What's WASP foreplay?
An engagement ring.
What does a Valley Girl say when she goes down on an African-American?
"Gag me with a coon!"
If Tarzan and Jane were Puerto Rican, what would cheetah be?
Pregnant.
How many people does it take to bury an Italian?
Two. There're only two handles on a garbage can.
What's the worst thing about having a colostomy?
Finding shoes to match the bag.
Roses are red, violets are blue, I'm schizophrenic and so am I.
Hooker: "You've got twenty bucks and I've got the time."
Pole: "Thanks, but I already have a watch.
Why do African-American women make such good housekeepers?
Built-in Brillo pads.
What do you call a person who can't walk through a pasture without getting shit all over their shoes? An incowpoop.

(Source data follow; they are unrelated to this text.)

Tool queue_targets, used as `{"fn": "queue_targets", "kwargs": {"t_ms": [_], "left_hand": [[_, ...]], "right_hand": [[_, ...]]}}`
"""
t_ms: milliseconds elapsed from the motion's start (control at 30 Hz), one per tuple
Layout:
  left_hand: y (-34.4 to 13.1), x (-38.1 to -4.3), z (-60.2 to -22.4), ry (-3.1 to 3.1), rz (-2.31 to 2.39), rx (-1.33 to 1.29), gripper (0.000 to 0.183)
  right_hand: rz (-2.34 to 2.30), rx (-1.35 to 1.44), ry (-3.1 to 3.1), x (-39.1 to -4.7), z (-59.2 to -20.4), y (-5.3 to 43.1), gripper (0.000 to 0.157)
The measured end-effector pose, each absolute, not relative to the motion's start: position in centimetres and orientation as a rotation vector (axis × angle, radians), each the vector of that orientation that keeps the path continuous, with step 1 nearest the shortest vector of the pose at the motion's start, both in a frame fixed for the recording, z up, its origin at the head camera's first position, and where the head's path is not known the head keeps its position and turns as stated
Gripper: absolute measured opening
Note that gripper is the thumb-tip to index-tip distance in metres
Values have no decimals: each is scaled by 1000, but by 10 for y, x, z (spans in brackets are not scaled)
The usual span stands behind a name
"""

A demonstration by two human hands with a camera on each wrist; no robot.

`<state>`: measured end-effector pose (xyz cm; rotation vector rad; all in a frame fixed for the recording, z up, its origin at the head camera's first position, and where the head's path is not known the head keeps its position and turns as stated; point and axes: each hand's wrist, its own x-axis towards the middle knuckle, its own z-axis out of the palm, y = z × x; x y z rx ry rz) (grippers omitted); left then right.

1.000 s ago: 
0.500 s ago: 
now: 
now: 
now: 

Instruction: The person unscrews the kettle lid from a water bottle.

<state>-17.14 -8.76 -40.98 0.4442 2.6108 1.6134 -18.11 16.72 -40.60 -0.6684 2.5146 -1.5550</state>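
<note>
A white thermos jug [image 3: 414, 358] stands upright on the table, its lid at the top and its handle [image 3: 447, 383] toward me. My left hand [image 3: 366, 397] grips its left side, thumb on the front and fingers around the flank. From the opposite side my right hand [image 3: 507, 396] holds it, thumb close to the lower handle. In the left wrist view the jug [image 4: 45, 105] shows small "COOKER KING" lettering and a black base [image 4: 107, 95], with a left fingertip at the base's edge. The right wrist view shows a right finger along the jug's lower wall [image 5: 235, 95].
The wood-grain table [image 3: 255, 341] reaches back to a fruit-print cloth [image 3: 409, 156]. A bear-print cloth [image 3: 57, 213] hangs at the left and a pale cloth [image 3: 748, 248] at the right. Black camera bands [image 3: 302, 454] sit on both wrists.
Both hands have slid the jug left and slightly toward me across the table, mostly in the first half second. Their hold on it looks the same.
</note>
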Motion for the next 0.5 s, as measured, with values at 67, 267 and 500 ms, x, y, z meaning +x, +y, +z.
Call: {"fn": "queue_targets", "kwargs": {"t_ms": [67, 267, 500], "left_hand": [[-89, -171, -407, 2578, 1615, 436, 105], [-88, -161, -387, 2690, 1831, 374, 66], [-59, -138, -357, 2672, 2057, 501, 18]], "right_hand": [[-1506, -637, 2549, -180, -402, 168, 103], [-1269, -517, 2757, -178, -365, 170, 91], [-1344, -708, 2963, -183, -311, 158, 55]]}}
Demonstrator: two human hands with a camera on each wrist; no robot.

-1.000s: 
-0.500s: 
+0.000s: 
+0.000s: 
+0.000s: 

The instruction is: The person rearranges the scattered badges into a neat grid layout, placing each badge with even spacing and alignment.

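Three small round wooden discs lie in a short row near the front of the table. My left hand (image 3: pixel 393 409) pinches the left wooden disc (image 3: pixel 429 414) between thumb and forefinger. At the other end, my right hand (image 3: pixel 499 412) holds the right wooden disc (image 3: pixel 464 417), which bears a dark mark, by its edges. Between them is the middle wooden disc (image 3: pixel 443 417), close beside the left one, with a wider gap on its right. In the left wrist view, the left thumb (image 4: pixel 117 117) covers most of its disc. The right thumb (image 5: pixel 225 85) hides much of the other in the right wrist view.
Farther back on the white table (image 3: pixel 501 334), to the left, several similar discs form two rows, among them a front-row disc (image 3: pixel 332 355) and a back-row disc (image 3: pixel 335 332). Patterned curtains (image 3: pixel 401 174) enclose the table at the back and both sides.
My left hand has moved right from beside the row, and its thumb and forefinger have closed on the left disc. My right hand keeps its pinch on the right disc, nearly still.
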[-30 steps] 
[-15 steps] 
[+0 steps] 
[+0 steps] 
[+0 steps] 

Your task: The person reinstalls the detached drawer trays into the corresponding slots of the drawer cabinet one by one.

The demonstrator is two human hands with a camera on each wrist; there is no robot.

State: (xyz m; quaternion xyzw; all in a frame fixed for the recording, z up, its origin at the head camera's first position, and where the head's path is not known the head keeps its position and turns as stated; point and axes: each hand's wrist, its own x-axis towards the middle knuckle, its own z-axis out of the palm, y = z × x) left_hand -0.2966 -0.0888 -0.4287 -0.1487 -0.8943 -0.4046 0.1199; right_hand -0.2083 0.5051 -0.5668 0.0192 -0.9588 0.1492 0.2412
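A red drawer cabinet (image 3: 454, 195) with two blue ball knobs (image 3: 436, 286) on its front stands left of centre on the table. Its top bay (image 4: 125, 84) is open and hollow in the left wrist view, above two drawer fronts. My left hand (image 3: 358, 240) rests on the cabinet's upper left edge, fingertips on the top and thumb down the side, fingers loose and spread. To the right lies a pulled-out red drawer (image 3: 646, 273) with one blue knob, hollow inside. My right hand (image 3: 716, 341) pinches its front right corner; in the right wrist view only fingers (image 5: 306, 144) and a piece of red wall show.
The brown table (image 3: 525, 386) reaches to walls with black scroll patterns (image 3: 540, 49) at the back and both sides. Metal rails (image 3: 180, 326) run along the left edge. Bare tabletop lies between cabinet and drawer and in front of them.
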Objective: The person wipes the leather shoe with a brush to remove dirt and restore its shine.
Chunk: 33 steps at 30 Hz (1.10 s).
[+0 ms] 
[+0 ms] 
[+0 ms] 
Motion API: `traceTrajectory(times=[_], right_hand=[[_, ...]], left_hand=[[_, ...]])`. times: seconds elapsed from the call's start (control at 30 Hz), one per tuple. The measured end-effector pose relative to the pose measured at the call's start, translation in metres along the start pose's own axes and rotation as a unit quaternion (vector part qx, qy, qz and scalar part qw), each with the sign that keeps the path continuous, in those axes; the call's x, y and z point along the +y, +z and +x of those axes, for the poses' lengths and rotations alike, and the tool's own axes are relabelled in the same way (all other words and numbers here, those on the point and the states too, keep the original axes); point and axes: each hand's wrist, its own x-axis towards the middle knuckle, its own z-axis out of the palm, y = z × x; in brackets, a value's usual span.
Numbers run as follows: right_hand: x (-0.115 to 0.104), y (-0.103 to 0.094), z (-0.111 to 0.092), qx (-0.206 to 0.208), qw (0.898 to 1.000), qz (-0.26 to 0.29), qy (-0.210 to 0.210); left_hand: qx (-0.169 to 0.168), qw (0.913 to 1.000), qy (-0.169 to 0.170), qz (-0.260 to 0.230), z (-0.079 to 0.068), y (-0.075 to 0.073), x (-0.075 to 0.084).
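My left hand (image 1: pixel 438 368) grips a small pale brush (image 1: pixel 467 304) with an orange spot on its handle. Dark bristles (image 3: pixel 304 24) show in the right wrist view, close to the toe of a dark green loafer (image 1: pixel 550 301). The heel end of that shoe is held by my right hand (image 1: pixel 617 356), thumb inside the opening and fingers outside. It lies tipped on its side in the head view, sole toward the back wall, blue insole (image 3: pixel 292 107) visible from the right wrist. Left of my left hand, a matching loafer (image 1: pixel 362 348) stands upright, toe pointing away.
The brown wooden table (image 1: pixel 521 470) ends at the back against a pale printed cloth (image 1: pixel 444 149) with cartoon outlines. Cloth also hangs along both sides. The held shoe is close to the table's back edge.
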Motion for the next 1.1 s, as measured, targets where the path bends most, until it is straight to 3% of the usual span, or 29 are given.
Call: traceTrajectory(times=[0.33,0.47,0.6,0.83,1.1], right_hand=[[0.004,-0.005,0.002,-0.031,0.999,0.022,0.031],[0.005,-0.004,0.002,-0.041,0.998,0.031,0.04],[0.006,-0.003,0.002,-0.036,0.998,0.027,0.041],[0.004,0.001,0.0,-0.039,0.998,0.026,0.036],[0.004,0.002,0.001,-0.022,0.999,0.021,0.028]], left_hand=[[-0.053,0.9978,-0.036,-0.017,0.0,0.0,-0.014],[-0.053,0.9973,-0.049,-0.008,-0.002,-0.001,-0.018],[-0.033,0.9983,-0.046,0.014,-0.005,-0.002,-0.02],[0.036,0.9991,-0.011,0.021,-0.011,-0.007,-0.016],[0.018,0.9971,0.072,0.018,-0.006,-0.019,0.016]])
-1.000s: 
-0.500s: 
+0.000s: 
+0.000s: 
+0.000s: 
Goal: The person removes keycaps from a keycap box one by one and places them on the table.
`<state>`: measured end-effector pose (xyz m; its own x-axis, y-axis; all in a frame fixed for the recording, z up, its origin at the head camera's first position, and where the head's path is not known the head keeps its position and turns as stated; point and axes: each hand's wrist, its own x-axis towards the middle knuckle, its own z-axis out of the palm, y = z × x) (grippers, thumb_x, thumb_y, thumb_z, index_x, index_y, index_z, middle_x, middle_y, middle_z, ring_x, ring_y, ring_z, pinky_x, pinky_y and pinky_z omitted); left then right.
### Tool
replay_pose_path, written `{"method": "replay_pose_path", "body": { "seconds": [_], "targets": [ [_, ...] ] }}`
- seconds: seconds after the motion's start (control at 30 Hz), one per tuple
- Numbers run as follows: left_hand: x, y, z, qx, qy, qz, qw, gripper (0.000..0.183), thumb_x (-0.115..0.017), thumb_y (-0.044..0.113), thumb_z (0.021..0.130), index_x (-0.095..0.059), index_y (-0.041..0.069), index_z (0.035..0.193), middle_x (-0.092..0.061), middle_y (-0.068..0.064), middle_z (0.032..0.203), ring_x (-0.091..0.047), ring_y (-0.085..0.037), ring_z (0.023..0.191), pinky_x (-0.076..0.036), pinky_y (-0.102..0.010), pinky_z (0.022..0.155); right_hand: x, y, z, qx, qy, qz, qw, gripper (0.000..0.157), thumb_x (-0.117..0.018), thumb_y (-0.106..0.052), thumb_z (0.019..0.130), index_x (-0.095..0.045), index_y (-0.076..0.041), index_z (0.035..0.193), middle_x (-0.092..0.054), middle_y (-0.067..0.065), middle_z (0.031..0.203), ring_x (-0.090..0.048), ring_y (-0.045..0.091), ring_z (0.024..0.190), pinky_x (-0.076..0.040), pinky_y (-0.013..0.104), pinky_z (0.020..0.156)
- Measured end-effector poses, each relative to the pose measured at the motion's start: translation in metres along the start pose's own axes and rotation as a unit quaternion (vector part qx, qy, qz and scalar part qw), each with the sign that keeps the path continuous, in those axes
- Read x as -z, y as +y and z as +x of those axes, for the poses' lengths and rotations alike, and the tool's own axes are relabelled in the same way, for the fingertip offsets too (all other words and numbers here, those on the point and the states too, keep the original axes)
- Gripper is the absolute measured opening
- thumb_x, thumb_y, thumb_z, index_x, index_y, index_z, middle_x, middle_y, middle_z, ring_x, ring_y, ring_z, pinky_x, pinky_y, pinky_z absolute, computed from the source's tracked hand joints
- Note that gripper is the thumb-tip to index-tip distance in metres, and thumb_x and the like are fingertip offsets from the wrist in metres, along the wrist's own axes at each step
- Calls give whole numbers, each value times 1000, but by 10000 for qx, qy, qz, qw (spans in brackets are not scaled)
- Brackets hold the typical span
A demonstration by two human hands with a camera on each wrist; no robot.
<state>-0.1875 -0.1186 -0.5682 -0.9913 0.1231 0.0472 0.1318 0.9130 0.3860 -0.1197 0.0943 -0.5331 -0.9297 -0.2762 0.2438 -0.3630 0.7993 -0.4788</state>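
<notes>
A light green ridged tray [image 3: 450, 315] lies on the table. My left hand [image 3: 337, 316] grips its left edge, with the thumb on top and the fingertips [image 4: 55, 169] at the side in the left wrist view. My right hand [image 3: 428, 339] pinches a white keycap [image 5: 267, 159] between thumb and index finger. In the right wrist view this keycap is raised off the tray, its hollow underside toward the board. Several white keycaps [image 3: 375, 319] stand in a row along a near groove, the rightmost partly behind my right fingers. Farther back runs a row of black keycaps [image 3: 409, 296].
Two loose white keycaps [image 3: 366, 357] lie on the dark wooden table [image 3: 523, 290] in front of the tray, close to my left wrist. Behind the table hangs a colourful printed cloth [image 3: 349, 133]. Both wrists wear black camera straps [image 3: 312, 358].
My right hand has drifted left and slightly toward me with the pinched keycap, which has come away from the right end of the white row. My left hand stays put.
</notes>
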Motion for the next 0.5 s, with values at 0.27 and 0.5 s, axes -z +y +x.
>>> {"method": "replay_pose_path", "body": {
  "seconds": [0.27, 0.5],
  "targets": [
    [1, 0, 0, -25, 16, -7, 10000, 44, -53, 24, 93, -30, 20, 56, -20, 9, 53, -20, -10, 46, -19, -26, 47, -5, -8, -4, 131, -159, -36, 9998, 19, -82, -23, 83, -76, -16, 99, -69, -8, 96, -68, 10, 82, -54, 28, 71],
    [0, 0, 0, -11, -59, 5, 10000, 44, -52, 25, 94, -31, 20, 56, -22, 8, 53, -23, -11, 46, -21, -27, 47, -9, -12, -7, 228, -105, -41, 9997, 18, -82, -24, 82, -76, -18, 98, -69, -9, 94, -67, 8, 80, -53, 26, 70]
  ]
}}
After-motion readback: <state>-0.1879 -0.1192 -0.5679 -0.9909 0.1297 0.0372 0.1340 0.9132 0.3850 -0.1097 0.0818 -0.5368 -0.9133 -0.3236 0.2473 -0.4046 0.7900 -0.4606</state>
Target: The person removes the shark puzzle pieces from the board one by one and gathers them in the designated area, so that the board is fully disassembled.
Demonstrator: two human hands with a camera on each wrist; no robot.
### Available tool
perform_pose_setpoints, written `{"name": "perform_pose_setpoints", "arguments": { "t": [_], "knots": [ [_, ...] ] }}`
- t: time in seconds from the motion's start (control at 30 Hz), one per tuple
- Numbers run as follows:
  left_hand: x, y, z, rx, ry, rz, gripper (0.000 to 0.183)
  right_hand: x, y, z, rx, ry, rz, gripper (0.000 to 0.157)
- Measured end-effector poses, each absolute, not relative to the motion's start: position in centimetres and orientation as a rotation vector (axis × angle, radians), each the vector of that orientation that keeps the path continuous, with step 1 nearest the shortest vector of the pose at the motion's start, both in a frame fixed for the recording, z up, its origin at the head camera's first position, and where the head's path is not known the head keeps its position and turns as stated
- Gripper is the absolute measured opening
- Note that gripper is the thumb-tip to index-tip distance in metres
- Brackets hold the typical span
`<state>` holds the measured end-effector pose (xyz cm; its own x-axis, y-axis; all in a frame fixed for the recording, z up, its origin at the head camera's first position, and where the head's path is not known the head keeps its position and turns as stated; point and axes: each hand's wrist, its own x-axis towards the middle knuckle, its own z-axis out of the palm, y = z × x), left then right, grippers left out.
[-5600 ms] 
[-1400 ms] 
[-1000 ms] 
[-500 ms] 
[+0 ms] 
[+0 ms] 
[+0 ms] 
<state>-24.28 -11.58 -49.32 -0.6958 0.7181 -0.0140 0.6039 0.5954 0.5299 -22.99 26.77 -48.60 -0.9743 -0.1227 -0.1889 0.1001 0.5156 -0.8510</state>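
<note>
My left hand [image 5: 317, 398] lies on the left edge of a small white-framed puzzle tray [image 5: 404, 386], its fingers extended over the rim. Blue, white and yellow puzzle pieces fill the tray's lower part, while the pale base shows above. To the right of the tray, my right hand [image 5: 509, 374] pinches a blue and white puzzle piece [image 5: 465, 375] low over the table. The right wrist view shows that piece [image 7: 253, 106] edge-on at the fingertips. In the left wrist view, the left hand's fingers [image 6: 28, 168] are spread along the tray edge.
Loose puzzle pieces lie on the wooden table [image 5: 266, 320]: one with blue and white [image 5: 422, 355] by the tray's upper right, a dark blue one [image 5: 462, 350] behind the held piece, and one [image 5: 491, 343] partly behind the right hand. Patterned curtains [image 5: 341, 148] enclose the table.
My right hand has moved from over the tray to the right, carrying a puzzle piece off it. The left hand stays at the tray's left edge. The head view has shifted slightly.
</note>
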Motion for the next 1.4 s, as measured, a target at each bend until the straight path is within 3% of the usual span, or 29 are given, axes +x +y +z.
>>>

How come the leper couldn't speak?
The cat had his tongue.
Hear about the new remedy for child molesters?
Incesticide.
What's an IUD for homos?
A fruit loop.
How do we know that Adam and Eve were Irish? Adam looked down at Eve and said, "Oh, hair" and Eve looked down at Adam and said, "Oh, tool."
Why did Jesse Jackson decide not to run for President again?
His ancestors were caught posing for National Geographic.
Why do Mexicans drive low-riders?
So they can cruise and pick lettuce at the same time.
Why do Texan girls walk bowlegged?
Everything's BIG in Texas.
Wife to amorous hubby: "Honey, could you take your ring off?
It's hurting me." Husband: "Ring, hell, that's my wrist watch."
Why is sex better with sheep? They're always in the mood, never have a headache, and when you're done, you can eat them.